Diante de situações como essa, o destino de Gabriela era um só: o apartamento de Lysa, sua melhor amiga.

Lysa era uma menina vinda do interior do estado; morava na capital – às custas dos pais – para estudar Administração de Empresas. As duas jovens se conheceram por acaso numa boate e, como Lysa não conhecia absolutamente ninguém no Rio de Janeiro, se tornaram rapidamente “unha e carne”.

Mas o que motivou a aproximação de Gabriela estava de fato na beleza estonteante de Lysa.

Sim. Gabriela, desde que se entende por gente, se denomina – até então não totalmente assumida – lésbica. Aventurava-se com alguns meninos, sim – e por isso, às vezes, se considerava bissexual –, mas tinha a convicção de que o sexo masculino só era capaz de lhe proporcionar diversão, nada mais que isso – talvez por conta dos péssimos exemplos que teve ao longo da vida.

Mas quem não se sentiria atraído por Lysa? Uma morena dona de um corpo capaz de enlouquecer até o Papa! Lysa era a mais interessante definição de sedução involuntária; digamos que mal vestida – pronta para dar “um jeitinho” na casa, por exemplo –, mesmo assim, Lysa faria com que o sujeito se masturbasse pelas próximas duas semanas sem parar. As pernas torneadas, os seios delicados... Enfim, uma verdadeira “princesa do campo” recém-instalada na cidade.

Gabriela também não ficava atrás, e, assim como sua mãe, sua sedução estava também presente no olhar. Mais ainda que no olhar, seu poder de atração estava na personalidade forte e na atitude sexy de se insinuar.

- Você não acredita na proposta que minha mãe acabou de me fazer, Lysa! – dizia Gabriela.

- Diga, Gabriela! Você está chorando?

- Porra! Ela quer que eu me deite com um velho em troca de bebida! Você tem noção?

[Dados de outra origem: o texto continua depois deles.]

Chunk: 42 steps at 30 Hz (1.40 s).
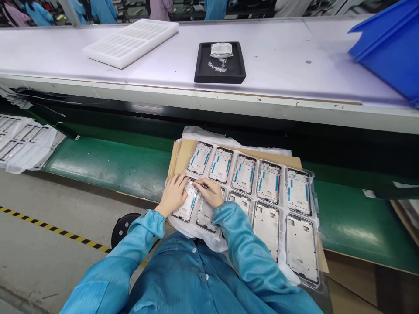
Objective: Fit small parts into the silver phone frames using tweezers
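Far off to the left of the fingers, more flat frames lie on white sheets (22,141) at the edge of the green belt (108,163).

The left hand (173,194) lies flat on a phone frame (187,201), the lower left one on the clear tray (314,192). Its fingers (181,179) are spread a little and press down on the top end of this frame. They hold nothing; they only rest on it.

Just to the right, the right hand (211,192) holds thin tweezers (204,186). Its fingers are pinched narrow around them. The tip of the tweezers points left and reaches the top of the same frame, right beside the left fingertips. It looks like the tip touches the frame, but it is too small to be sure. Under the right hand lies the next frame (205,214), partly hidden.

Above the fingers, a row of frames with blue strips (244,173) runs to the right. More frames with no strips (301,248) lie to the right of the right hand. The tray sits on brown cardboard (183,152).

Far above the fingers, on the white desk (278,69), sit a white foam tray (131,41), a black tray (220,63) with small shiny bits, and a blue bin (389,48).
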Available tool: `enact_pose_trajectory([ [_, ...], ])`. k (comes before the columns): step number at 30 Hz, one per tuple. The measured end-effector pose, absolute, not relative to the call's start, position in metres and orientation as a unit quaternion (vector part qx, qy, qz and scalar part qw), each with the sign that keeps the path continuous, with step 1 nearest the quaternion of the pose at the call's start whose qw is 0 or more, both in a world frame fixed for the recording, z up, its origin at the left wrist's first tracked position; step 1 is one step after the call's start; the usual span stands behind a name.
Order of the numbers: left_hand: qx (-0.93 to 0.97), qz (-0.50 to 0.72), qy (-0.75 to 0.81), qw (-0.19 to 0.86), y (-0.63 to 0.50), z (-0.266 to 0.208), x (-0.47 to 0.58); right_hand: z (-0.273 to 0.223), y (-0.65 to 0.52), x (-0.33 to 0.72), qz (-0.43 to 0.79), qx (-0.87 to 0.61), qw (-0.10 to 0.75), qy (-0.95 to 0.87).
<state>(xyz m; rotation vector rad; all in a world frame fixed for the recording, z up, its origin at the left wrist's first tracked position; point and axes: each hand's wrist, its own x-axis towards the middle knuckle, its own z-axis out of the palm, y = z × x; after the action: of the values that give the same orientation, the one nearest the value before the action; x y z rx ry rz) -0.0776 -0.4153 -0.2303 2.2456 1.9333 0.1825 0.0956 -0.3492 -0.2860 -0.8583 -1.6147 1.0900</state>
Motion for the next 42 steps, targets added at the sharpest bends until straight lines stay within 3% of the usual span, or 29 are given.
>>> enact_pose_trajectory([
  [25, 0.751, 0.077, 0.648, 0.101, -0.4158, -0.2296, -0.0773, -0.2819, -0.3469, 0.0957, 0.454, -0.355, 0.476, -0.664],
  [42, 0.756, 0.019, 0.650, 0.074, -0.4085, -0.2240, -0.0732, -0.2780, -0.3440, 0.0931, 0.515, -0.381, 0.480, -0.599],
])
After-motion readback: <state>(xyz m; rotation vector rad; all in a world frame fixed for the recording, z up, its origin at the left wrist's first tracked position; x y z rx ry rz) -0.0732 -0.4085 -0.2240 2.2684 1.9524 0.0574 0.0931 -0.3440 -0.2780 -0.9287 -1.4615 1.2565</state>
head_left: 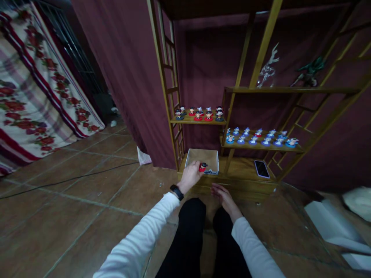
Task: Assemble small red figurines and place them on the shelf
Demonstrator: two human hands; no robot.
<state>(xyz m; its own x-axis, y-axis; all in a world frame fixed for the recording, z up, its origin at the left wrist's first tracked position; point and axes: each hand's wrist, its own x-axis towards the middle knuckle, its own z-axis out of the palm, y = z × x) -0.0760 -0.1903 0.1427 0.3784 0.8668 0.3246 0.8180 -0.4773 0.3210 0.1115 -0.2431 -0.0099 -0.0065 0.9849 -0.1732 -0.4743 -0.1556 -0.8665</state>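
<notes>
My left hand (190, 175), with a black band at the wrist, is closed on a small red figurine (202, 167) with a dark top. It holds the figurine over the front part of a shallow open box (202, 151) on the low shelf. Something dark and bluish lies inside the box near its front edge, too small to name. My right hand (222, 194) hovers in front of the shelf, above my knee, fingers stretched out and holding nothing. Several red and black figurines (198, 115) stand in rows on the small shelf above the box.
Several blue and white figurines (253, 139) stand on the right shelf. Below them lies a phone (261, 168). A clear deer ornament (268, 69) and a dark green statue (308, 73) are higher up. White boxes (333, 224) lie on the floor at right; a cable (72, 179) runs at left.
</notes>
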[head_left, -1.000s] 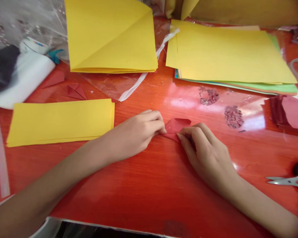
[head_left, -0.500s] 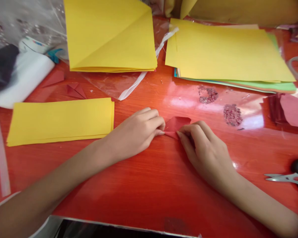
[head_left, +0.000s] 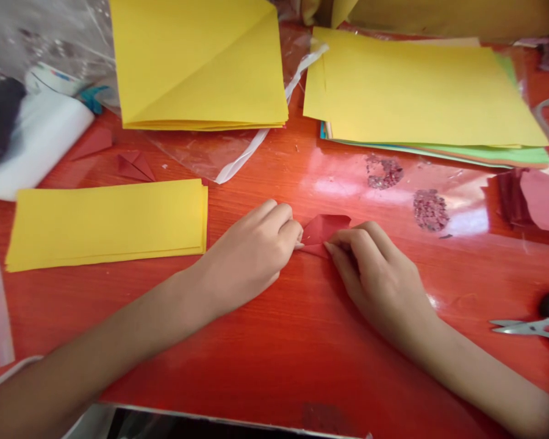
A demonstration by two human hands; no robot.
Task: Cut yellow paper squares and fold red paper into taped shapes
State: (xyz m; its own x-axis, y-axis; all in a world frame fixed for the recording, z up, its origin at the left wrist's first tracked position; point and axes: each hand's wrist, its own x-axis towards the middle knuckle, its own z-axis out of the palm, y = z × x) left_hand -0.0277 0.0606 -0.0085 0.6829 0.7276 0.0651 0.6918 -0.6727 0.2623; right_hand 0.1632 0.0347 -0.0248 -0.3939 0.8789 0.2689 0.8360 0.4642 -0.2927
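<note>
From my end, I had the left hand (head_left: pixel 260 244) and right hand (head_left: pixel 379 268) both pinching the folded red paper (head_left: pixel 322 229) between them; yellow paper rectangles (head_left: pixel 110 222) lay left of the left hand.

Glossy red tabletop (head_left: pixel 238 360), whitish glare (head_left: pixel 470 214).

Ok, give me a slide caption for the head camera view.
Left hand and right hand pinch folded red paper on a red tabletop, scissors lying at right.
</note>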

- O velho é gato, pelo menos? – descontraía Lysa.

- Lysa?! Para uma menina “da roça” você está bem saída!

- Influência sua, amiga!

- Não é brincadeira, Lysa! Não posso mais com minha mãe! Não posso!

- Poxa, Gabriela, juro que se desse te oferecia um lugar aqui no apartamento, mas meus pais não me mandam tanto dinheiro e...

- Tudo bem, Lysa. Não se esquente! Você é uma fofa, viu? Eu vou dar o meu jeito, pode deixar.

- Sei que vai...

Bastavam alguns minutos na companhia de Lysa para Gabriela esquecer de seus problemas.

- Quero sair! – dizia Gabriela após enxugar as lágrimas.

- Hoje é sexta! – empolgava-se Lysa – Para onde vamos?

- Hummm... Já sei! Vamos numa festa foda, lá na boate daquele meu amigo, o Maurício?

- Pode ser! Vai ter muito homem por lá? Capricho no decote? – dizia Lysa fazendo gestos; quase mostrando os seios.

- Boa, Lysa! Capricha! – dizia Gabriela morrendo de vontade de abrir o jogo com a amiga.

A diversão estava garantida para as duas.